Hazel 🌳

This proof of concept (POC) investigates how Datomic principles can be adapted for the frontend environment. It introduces a peer library, written in JavaScript, that is capable of navigating a DataScript database and storing its segments in the browser's cache.

This approach is useful for productivity tools like Asana, Jira, Slack, and Notion, especially for applications that work with relatively large databases in the browser. It is necessary to make fast queries on that data without access to the backend.

The project is built upon the React TodoMVC framework.

The project's capabilities include:

Range queries.
Lazy iteration over databases by fetching database segments on-demand from the backend.
Long-term storage of these segments within the browser cache.
Getting a consistent snapshot of a database.

For those unfamiliar with Datomic-like databases, here's an illustrative example of its core concept:

Consider a traditional database such as PostgreSQL or MySQL, where data resides on the server's disk and your application's queries are processed on the server. If you decide to cache a slow query's result within your application, you essentially forego the query engine, reducing it to key-value (KV) storage. In contrast, a Datomic-like system enables you to execute queries within your application utilizing its cache.

More info you can find in Datomic Introduction.

How does it work?

Hazel is designed to read indexes built by DataScript. However, unlike DataScript, it provides an asynchronous API for data querying and loads storage segments on-demand.

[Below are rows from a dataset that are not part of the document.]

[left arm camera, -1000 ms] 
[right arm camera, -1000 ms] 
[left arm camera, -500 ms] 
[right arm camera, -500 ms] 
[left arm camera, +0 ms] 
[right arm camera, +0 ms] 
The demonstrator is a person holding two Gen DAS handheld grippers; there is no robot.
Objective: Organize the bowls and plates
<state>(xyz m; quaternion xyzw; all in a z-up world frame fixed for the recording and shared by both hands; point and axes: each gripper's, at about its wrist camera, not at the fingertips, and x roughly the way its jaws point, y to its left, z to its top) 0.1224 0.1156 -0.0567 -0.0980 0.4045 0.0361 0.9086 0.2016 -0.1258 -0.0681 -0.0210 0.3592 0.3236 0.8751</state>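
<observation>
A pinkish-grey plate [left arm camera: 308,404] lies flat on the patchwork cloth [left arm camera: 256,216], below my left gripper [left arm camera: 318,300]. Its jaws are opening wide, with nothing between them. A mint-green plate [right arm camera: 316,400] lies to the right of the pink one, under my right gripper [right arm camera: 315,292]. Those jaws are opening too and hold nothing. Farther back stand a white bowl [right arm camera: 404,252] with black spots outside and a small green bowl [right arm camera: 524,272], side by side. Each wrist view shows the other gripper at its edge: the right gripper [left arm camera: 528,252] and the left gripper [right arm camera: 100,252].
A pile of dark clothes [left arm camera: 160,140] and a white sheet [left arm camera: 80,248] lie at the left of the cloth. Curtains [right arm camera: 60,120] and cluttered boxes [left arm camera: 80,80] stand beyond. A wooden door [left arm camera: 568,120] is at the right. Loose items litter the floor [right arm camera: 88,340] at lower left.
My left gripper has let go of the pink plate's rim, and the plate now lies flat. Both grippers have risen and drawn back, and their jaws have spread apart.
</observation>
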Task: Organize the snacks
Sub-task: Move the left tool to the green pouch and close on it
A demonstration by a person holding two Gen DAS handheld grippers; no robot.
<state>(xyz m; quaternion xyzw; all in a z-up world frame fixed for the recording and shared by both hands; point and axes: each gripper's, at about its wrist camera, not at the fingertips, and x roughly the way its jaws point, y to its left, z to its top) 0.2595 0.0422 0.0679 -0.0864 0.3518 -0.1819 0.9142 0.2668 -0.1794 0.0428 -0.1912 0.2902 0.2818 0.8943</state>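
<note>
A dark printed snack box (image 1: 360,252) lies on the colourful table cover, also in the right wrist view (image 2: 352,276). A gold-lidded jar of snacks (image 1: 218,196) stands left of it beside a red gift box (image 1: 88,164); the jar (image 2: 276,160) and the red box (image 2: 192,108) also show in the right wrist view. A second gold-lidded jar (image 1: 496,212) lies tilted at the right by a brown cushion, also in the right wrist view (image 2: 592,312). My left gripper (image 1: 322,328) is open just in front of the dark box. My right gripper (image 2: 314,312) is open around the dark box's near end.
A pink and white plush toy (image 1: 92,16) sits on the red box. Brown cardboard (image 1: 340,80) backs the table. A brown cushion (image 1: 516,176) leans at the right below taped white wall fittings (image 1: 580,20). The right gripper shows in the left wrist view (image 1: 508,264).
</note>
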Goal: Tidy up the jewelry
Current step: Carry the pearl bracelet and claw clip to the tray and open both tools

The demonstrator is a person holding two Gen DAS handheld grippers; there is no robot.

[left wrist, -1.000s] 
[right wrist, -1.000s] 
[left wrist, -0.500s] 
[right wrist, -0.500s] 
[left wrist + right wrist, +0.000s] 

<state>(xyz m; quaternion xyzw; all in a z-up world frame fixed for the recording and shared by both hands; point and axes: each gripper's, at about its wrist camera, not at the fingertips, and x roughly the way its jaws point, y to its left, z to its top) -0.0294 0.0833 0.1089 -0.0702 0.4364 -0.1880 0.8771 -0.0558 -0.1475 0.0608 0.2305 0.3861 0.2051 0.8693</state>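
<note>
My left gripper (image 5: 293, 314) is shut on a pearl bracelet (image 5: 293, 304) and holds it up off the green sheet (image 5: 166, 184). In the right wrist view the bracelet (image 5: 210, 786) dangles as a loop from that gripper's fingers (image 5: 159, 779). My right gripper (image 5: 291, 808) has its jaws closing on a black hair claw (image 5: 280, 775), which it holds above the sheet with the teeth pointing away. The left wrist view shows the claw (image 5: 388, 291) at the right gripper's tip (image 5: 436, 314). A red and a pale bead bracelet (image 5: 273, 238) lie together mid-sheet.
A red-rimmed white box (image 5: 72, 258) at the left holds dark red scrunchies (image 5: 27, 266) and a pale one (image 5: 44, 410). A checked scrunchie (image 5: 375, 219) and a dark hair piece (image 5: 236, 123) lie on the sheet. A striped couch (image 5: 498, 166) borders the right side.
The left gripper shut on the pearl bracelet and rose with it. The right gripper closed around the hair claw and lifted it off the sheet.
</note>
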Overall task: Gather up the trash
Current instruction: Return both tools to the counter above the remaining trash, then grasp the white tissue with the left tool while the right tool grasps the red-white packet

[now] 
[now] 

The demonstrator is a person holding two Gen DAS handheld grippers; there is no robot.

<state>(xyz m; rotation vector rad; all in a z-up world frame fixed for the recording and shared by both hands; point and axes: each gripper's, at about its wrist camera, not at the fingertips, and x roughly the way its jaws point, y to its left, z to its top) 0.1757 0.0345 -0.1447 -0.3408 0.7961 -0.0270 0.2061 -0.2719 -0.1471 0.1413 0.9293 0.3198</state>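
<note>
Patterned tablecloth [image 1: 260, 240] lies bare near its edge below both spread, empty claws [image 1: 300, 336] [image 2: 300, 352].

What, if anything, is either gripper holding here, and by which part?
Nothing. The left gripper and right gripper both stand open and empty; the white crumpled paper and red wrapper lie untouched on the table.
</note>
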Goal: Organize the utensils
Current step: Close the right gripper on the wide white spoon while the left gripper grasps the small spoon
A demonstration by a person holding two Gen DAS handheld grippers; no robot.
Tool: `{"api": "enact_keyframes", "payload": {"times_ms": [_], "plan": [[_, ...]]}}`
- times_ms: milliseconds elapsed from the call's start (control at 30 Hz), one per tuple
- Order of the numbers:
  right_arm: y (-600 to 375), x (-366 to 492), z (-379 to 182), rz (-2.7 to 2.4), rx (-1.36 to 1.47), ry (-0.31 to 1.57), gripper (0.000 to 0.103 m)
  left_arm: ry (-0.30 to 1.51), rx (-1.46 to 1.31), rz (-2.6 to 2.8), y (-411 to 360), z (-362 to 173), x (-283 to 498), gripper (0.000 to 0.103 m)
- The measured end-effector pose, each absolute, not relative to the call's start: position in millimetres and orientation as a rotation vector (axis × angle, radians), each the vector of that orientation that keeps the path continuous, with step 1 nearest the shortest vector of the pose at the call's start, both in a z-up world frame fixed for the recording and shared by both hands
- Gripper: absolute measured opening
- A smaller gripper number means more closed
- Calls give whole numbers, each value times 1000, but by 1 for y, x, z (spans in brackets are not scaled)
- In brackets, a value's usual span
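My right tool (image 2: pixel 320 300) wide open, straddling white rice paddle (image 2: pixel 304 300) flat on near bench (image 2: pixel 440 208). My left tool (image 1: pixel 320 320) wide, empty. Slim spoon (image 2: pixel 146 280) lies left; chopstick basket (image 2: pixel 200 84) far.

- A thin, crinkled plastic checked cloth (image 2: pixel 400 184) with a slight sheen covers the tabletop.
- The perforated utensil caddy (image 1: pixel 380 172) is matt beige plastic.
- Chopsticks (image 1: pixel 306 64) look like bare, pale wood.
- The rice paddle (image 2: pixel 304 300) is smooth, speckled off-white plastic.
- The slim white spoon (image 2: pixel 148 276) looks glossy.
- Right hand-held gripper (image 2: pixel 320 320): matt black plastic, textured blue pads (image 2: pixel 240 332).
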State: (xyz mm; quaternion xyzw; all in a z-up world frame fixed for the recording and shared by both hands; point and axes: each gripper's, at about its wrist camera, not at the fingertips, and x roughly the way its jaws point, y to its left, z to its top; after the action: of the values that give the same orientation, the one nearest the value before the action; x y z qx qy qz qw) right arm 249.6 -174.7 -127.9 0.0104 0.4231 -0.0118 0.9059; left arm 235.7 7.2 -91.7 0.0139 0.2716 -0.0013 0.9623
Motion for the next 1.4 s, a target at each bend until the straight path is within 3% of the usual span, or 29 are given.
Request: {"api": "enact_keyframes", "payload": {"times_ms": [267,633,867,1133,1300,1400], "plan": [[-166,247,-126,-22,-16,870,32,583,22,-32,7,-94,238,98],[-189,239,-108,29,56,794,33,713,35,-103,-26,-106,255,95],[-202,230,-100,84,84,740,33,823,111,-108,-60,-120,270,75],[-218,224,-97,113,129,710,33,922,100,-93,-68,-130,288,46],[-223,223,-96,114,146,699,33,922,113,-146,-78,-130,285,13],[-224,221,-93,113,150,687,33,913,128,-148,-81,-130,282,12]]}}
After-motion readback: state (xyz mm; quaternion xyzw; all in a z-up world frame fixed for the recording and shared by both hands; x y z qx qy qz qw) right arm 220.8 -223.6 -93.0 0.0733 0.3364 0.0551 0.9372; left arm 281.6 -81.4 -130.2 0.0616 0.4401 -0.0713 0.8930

You should first be familiar with the DataScript or Datomic data model. If not, please refer to the following resources:

Datoms and Indexes

The DataScript database operates on datoms, which are atomic units of data. Each Datom is represented as a tuple (E, A, V), where:

E stands for the entity ID,
A for the attribute, and
V for the value.

These elements form the core structure of a Datom. To efficiently organize datoms, DataScript uses three indexes: EAV, AEV, and AVE. The name of each index reflects the order in which datoms are sorted:

EAV: Sorted by entity ID, then attribute, then value.
AEV and AVE: Follow analogous patterns.

While datoms in Datomic and DataScript also include an additional element T (Transaction ID), Hazel simplifies the model by excluding this component.

Index Implementation

The indexes in DataScript are implemented as Persistent Sorted Sets, a type of immutable data structure based on B+ trees. These structures are optimized for storing elements in sorted order and enable efficient operations such as lookups, insertions, and deletions, with a time complexity of $$O(\log n)$$. Functional immutability is achieved through structural sharing, ensuring that updates reuse existing data whenever possible. A detailed explanation of B-trees, including their variation B+ trees, can be found in the paper "The Ubiquitous B-Tree" by Douglas Comer.

Each node of the tree corresponds to a storage segment, serialized and stored persistently. Branch nodes contain keys and addresses for navigation, while leaf nodes store ordered sequences of keys (datoms).

Database Implementation

In DataScript, changes are made using transactions, which are represented as structured data. While a comprehensive understanding of the entire transaction process is not required, it’s important to note that transactions are represented as a collections of datoms. Each Datom in transaction includes a flag that indicates whether it will be added to or removed from the database.

Since persistent data structures can lead to high overhead when updating the entire tree for every transaction, DataScript employs an optimization mechanism that relies on an append-only "tail" for managing updates:

Changes are stored in the "tail".
Once the size of the tail becomes comparable to a tree node, the "tail" is "flushed" into the tree. For implementation details, see the source code.

Hazel's Peer

In Datomic and DataScript, separate APIs are used for querying and mutating data. The Peer library is responsible for querying data. Moreover, it executes queries using a local cache.

Ultimately, Datomic and DataScript provide low-level API for querying data:

Hazel implements a similar low-level API.

First, let's consider the Datomic and DataScript implementations for the JVM. When querying data, they access storage segments stored remotely or in a local cache. This access uses blocking I/O, and the result of the queries is a lazy sequence.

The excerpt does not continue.